(Data block begins)

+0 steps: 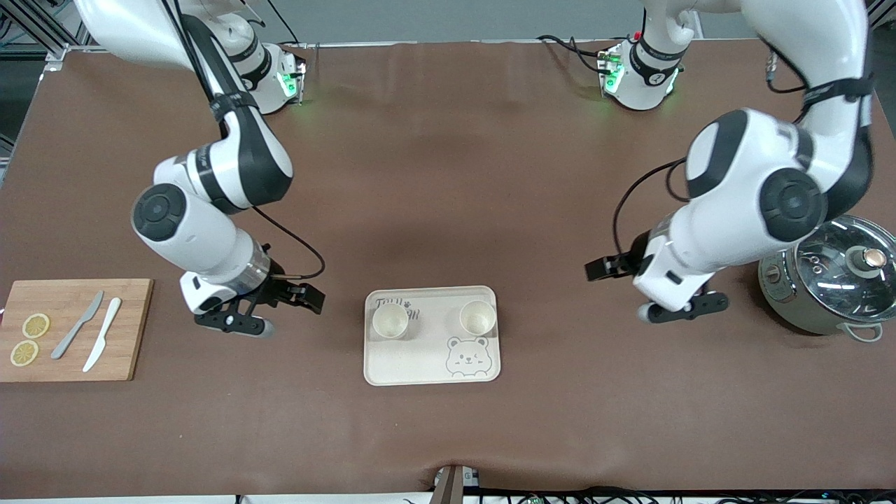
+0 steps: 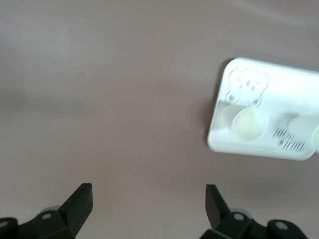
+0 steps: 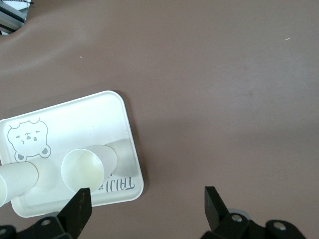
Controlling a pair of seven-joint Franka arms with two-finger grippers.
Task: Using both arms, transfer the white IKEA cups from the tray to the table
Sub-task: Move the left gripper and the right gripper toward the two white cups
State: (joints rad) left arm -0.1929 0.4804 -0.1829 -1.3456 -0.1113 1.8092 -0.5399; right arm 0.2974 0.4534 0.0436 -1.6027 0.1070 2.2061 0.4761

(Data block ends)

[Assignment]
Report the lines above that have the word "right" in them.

[Problem solution]
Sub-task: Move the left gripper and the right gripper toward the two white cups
State: (joints rad) left arm -0.1929 0.4804 -0.1829 -1.3456 -0.1113 1.8092 -0.5399; right arm 0.2974 0.4534 0.0436 -1.6027 0.1070 2.2061 0.4761

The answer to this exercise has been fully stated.